■ **BRIEF**: Repeat exactly, and only, the lines below starting at the line that contains "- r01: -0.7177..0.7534" and ending at the line that contains "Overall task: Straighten", inclusive of both.
────────────────────
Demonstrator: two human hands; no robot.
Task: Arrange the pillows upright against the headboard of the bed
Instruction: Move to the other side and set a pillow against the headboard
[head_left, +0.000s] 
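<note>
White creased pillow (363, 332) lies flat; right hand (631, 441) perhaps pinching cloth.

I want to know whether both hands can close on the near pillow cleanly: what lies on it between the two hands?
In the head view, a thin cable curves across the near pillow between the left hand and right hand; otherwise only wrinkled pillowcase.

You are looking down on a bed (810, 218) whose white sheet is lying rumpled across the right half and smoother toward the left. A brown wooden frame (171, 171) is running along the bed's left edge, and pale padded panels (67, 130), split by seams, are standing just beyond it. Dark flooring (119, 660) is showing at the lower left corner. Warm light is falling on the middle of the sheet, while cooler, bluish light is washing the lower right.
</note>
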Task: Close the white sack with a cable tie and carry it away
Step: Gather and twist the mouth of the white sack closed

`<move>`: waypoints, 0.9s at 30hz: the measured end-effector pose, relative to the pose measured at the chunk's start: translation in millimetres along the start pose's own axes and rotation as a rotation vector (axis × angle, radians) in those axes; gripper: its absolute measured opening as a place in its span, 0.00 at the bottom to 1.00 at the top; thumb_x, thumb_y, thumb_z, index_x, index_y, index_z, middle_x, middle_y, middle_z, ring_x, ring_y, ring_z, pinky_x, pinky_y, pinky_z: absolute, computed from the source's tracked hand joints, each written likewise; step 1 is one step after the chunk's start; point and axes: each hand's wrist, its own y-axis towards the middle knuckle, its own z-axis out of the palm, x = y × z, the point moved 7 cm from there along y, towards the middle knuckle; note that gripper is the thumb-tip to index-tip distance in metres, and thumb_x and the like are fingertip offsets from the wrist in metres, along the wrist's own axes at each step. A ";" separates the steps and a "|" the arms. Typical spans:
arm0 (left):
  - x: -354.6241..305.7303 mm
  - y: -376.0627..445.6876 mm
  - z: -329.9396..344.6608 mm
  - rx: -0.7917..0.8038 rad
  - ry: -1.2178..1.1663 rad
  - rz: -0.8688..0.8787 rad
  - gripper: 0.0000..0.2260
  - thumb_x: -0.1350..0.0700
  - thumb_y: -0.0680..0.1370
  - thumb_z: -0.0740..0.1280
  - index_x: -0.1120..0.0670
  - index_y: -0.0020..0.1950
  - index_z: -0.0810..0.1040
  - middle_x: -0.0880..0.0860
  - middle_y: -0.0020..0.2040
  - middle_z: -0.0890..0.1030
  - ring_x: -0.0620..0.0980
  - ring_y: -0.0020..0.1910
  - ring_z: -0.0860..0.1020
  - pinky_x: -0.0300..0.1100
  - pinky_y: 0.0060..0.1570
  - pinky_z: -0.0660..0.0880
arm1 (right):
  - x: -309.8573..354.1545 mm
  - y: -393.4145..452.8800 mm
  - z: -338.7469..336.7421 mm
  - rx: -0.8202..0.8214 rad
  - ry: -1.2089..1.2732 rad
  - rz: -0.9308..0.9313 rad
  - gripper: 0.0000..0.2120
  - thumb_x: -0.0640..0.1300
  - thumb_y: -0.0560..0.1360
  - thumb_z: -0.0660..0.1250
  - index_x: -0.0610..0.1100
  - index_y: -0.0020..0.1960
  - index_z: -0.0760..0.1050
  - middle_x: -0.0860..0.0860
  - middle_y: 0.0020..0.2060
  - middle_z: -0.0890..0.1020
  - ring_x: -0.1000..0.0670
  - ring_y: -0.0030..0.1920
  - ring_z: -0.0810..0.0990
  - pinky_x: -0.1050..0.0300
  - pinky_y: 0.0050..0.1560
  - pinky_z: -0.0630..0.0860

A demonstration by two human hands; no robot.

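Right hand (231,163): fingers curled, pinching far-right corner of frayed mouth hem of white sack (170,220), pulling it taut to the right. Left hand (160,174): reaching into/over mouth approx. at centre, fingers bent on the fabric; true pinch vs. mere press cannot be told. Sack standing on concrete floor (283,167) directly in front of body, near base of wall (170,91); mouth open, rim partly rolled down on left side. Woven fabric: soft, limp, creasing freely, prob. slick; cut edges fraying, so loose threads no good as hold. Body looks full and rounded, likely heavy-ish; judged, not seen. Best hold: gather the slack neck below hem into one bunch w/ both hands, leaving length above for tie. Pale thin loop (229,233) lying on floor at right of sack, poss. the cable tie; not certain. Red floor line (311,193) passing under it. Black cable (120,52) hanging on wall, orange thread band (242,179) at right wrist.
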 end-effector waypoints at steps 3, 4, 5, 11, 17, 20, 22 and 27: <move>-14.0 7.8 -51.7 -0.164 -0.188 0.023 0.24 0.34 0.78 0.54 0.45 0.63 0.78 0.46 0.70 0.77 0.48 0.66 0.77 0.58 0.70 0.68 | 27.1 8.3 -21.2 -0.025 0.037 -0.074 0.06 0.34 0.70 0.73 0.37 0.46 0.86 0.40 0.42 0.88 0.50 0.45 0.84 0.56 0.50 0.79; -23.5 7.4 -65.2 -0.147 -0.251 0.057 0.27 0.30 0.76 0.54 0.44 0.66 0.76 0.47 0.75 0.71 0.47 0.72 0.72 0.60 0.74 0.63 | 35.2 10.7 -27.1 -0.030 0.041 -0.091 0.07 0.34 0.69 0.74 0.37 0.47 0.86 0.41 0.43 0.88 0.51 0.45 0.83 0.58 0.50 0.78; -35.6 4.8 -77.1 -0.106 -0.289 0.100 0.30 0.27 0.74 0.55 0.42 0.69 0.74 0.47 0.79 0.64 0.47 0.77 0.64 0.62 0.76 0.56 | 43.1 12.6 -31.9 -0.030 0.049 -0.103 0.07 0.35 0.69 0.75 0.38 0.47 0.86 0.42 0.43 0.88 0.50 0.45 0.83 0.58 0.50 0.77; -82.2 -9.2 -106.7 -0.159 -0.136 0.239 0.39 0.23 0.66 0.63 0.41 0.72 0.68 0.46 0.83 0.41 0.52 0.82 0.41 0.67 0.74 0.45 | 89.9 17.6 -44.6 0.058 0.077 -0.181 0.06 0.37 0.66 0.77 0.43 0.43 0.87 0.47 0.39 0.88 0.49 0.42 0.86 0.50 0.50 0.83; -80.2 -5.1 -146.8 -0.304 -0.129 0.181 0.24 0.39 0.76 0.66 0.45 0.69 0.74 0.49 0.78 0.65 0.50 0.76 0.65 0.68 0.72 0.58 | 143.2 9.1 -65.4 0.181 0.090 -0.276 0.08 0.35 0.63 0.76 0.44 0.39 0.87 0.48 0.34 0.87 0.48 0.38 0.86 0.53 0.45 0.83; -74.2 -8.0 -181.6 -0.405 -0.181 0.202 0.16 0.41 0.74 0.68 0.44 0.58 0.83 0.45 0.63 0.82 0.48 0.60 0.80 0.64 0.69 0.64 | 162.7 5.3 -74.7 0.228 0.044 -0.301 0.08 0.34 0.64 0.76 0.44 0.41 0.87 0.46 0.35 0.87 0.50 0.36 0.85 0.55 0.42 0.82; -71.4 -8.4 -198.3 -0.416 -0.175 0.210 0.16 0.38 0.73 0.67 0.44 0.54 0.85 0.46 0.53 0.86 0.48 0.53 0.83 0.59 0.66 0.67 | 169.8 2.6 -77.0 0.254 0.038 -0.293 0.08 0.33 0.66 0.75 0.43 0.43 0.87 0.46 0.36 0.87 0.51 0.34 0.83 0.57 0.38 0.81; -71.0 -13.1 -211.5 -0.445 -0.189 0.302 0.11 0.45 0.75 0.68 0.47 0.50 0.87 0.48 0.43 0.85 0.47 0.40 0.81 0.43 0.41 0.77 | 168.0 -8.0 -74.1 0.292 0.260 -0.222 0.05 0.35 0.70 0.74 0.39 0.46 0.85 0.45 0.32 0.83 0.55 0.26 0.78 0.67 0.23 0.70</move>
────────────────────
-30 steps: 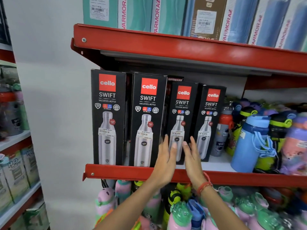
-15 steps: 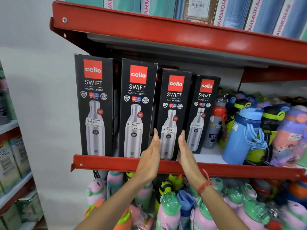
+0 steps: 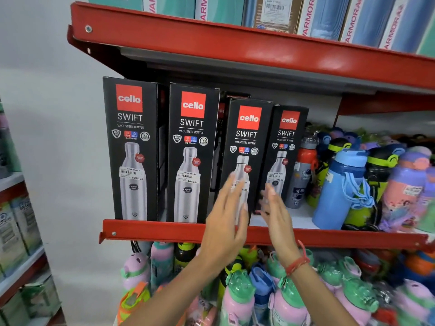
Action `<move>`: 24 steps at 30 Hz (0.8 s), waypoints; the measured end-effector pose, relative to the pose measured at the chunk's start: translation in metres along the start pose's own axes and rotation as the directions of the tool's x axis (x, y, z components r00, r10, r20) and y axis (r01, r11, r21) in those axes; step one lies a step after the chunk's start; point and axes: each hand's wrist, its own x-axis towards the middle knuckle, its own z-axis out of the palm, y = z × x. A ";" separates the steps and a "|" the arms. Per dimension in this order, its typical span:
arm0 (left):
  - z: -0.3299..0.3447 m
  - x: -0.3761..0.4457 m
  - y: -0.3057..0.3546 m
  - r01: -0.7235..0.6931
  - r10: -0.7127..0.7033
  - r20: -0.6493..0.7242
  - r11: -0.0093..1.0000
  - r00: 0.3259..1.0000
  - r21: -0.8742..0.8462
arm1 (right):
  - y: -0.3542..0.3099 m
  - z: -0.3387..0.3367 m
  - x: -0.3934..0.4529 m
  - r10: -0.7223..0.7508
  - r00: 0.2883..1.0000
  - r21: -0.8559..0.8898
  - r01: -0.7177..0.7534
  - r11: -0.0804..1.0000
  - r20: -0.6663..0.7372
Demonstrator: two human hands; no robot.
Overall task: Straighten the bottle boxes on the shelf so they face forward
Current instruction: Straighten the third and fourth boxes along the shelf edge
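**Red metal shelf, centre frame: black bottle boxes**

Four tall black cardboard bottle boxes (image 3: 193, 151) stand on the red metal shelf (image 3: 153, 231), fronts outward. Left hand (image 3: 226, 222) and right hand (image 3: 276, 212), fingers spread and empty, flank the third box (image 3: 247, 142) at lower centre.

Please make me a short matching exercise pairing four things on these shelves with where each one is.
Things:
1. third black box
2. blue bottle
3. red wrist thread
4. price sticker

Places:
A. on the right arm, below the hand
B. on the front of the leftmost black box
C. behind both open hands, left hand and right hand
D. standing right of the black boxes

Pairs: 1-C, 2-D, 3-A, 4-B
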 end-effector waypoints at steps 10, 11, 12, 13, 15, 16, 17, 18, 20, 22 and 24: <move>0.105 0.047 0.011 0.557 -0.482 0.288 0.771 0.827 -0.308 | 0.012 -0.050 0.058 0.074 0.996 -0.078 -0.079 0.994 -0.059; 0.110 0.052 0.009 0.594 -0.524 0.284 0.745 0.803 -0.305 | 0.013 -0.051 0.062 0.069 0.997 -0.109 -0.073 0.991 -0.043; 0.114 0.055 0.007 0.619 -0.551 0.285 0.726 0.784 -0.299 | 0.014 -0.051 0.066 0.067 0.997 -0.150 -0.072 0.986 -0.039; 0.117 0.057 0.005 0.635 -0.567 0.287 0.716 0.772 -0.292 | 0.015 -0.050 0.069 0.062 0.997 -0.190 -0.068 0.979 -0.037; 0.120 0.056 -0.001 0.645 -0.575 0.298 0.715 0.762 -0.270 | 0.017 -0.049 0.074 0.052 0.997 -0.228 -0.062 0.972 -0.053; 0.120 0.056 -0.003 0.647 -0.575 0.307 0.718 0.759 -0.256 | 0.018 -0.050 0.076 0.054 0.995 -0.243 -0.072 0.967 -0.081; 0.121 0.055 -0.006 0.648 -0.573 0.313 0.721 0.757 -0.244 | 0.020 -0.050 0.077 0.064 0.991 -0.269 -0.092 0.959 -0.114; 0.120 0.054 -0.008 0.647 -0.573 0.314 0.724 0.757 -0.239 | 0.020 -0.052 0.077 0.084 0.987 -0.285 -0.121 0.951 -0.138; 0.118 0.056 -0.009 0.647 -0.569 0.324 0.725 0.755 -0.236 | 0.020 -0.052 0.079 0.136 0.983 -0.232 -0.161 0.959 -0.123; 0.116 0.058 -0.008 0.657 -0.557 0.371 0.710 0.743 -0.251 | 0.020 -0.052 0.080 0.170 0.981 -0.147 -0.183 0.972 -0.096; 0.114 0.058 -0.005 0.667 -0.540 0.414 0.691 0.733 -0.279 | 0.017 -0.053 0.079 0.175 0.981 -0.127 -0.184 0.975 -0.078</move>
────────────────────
■ **RESPONSE TO THIS EXERCISE**:
  - r01: -0.7177..0.7534
  - r11: -0.0804..1.0000
  - r20: -0.6663..0.7372
Demonstrator: two human hands; no robot.
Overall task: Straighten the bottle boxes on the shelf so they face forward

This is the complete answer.